> Exercise brief: When you reach the line in the data below that contains "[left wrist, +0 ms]", please start repeating lines exactly, and stop after the line that contains "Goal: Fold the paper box", repeating nothing else.
(Beginning of Data extracts)
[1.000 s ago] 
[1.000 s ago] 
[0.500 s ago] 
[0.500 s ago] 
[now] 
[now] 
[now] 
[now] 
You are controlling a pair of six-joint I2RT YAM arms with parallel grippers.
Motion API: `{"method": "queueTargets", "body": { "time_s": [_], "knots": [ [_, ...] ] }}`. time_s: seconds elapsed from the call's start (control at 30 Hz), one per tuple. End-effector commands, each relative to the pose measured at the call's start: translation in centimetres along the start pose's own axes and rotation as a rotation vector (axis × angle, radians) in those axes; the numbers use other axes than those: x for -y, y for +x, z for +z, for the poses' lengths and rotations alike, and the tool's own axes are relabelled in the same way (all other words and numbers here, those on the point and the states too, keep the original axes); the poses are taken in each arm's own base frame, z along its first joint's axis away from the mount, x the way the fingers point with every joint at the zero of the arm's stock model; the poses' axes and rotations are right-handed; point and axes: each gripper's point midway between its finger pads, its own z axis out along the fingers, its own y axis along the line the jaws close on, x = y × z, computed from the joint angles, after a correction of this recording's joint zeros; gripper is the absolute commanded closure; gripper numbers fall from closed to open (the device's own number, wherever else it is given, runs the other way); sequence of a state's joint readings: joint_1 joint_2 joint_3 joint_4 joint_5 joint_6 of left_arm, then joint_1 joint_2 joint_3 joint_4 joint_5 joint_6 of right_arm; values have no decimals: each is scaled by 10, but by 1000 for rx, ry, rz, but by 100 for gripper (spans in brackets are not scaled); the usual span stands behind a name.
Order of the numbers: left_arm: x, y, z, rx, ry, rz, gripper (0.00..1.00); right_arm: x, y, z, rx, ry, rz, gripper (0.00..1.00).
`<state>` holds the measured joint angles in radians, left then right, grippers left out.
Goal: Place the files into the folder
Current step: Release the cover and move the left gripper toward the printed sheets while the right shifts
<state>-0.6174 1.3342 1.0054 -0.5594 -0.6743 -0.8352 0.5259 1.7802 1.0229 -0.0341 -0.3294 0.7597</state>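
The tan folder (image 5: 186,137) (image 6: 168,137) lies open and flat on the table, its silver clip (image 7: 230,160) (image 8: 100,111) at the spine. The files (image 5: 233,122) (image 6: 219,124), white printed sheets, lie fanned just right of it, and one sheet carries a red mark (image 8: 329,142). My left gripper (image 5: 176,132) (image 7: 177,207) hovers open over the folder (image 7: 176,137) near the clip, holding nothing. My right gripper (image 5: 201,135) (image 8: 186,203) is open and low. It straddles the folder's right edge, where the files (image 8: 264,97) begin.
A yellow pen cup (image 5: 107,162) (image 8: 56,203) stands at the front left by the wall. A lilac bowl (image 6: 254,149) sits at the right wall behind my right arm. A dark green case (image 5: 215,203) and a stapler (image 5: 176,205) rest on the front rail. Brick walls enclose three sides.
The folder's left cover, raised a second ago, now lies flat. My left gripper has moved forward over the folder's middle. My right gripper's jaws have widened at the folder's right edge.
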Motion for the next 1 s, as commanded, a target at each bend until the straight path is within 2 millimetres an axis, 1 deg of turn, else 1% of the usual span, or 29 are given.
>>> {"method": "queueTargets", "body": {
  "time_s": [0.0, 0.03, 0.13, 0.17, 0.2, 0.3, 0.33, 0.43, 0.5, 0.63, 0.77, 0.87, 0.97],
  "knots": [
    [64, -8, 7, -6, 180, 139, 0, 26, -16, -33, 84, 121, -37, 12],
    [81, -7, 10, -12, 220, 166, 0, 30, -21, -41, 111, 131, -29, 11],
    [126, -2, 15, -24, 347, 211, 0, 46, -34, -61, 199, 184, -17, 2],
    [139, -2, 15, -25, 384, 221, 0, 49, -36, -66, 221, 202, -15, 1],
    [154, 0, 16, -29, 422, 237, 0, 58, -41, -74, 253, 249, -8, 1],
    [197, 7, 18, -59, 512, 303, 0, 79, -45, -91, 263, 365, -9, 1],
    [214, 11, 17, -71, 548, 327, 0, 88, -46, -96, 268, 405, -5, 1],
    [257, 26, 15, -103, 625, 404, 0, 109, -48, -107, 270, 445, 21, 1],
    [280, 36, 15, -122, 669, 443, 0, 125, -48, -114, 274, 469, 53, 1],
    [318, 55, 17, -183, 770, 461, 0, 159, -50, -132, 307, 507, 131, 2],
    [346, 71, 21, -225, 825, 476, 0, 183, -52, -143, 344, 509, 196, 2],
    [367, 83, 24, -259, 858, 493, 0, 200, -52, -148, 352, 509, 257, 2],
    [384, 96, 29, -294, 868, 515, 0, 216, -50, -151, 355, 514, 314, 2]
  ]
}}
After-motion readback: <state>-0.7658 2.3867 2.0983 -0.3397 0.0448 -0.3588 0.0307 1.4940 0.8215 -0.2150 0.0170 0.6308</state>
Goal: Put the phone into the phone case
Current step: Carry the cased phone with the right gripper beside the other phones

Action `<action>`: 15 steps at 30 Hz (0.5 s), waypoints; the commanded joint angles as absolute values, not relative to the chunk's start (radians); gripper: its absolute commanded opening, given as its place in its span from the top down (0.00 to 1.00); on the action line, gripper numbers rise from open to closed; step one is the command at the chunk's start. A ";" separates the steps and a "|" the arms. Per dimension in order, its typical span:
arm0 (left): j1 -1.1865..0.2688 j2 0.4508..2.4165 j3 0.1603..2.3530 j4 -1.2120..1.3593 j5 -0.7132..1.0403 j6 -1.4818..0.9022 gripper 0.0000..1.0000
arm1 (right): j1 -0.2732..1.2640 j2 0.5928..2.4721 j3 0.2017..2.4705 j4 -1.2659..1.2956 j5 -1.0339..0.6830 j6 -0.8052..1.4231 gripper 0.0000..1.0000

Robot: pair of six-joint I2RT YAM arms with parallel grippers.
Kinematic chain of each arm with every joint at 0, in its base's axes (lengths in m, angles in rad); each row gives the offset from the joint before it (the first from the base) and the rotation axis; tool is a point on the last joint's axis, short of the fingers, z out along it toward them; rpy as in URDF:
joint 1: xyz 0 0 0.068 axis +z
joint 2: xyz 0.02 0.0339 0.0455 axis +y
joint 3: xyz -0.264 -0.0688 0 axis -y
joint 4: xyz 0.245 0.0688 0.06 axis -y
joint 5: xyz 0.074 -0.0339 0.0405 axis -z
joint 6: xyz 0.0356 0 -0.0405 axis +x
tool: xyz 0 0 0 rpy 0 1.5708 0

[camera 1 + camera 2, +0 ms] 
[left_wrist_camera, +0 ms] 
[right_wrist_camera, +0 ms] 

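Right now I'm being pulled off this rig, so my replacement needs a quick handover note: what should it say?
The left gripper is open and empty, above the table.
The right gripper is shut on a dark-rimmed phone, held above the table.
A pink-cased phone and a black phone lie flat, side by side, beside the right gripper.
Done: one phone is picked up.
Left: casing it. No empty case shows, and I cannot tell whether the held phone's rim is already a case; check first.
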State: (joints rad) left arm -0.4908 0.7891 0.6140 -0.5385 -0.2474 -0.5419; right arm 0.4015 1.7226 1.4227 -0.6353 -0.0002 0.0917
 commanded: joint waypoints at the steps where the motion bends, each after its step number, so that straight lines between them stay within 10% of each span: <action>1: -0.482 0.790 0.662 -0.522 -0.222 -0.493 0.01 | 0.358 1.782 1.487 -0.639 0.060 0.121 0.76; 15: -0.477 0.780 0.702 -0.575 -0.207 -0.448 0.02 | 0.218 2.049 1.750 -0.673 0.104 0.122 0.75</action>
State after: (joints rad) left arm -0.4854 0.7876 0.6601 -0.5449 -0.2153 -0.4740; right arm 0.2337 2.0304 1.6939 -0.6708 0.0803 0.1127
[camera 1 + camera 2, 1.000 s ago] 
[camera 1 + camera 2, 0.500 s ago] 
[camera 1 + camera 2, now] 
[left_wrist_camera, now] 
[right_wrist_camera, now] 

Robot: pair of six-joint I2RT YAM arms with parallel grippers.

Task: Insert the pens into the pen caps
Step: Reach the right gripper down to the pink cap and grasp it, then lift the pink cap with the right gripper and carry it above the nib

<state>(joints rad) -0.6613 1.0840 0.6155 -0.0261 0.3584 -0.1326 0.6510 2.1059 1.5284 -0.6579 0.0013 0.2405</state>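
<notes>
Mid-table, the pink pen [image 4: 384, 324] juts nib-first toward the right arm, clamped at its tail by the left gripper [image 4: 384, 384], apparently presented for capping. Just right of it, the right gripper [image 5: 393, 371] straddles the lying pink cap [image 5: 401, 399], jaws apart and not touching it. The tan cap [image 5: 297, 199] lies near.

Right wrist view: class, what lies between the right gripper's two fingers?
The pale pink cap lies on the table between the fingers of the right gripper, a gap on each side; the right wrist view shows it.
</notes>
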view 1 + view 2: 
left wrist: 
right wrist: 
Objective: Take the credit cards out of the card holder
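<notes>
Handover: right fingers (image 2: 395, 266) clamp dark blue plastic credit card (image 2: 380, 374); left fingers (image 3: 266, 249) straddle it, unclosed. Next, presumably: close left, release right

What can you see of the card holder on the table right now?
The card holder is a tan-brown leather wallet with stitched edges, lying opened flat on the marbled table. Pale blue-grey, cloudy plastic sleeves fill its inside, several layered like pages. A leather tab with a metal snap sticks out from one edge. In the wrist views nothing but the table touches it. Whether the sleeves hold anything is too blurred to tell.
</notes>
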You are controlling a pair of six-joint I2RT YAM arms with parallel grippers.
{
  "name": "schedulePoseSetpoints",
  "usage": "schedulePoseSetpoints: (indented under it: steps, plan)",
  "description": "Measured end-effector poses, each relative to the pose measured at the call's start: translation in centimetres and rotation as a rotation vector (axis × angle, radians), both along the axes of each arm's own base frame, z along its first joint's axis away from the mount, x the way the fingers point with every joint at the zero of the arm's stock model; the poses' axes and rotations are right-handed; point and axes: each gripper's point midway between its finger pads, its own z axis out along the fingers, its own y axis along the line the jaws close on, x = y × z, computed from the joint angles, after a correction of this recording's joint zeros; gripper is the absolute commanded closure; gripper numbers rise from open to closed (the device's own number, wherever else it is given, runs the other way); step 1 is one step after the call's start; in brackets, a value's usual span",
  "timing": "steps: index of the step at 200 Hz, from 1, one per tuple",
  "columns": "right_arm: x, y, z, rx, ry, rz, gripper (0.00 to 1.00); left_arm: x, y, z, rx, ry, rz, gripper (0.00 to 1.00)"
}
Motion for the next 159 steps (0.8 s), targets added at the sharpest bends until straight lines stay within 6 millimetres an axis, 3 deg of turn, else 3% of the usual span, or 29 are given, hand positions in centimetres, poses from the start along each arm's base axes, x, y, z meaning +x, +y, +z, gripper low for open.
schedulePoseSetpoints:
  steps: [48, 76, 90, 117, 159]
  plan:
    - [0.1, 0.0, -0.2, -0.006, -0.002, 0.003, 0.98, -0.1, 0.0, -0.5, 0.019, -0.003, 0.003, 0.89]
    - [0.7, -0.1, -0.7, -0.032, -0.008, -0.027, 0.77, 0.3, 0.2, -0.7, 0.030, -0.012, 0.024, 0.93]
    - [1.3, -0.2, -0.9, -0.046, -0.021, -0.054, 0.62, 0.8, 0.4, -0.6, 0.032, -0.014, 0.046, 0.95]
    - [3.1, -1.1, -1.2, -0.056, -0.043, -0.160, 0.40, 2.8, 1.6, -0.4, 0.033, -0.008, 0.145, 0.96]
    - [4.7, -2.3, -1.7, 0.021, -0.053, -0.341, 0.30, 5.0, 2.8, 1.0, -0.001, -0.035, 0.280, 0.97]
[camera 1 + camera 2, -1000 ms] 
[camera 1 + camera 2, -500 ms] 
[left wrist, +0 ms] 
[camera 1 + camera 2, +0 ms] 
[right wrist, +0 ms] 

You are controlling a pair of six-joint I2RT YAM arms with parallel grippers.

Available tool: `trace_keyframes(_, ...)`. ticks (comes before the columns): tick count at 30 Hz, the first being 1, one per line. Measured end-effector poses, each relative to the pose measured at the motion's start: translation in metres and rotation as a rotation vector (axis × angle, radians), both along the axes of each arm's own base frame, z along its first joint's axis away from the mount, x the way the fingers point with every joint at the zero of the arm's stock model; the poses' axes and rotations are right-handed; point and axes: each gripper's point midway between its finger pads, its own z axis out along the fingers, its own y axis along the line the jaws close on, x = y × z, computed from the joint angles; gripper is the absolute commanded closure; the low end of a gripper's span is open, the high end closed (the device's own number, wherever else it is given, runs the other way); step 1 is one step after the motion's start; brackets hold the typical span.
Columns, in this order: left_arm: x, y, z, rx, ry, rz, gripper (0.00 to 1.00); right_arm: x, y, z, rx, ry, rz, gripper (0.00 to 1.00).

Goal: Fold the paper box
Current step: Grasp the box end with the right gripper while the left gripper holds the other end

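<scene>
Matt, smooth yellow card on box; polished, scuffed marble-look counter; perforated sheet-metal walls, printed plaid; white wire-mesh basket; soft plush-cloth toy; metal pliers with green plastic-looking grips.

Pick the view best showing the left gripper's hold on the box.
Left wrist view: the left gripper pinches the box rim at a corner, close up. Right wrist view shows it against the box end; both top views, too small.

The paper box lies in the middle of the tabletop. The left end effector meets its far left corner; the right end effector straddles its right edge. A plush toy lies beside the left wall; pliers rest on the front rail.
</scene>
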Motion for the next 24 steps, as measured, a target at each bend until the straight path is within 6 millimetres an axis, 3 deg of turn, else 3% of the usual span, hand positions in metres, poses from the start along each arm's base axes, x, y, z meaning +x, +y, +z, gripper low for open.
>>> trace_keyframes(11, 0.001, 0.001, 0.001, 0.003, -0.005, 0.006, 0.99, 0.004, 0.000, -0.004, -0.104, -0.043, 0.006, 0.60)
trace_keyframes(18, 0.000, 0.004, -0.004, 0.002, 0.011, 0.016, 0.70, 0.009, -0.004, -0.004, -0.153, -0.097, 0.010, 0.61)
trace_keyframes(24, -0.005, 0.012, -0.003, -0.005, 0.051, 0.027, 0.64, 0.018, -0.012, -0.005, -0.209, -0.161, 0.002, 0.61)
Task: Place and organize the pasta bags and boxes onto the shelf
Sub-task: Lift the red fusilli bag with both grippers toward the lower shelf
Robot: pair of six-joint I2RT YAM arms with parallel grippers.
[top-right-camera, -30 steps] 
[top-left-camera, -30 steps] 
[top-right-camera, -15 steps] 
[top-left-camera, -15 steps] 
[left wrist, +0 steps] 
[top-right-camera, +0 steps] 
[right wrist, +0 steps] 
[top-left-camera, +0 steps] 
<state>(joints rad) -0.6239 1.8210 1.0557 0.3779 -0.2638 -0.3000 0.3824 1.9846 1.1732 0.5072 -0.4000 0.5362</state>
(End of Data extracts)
> Result below:
[left wrist, +0 ms] 
[camera 1 + camera 2, +0 ms] 
[right wrist, +0 ms] 

You are controlling a pair of six-joint I2RT YAM arms with parallel grippers.

Available tool: `trace_keyframes(_, ...)`. ticks (comes before the columns): tick count at 30 Hz, the first being 1, one per line. Measured end-effector poses, each relative to the pose measured at the motion's start: translation in metres and rotation as a rotation vector (axis × angle, radians), both along the axes of each arm's own base frame, z along its first joint's axis away from the mount, x the way the fingers point with every joint at the zero of the arm's stock model; the poses' axes and rotations are right-handed; point and axes: each gripper's point midway between its finger pads, its own z axis out along the fingers, its own y axis along the line the jaws close on, x = y × z, computed from the joint angles; gripper is the absolute commanded closure; the low end of a gripper's span is open, the high end closed (the device's own number, wherever else it is given, runs the other way); step 1 is one step after the motion's start; brackets hold the typical span.
Columns, in this order: left_arm: x, y, z, rx, ry, rz, gripper (0.00 to 1.00); right_arm: x, y, z, rx, ry, rz, gripper (0.00 to 1.00).

Goal: Fold the paper box

No further output is required.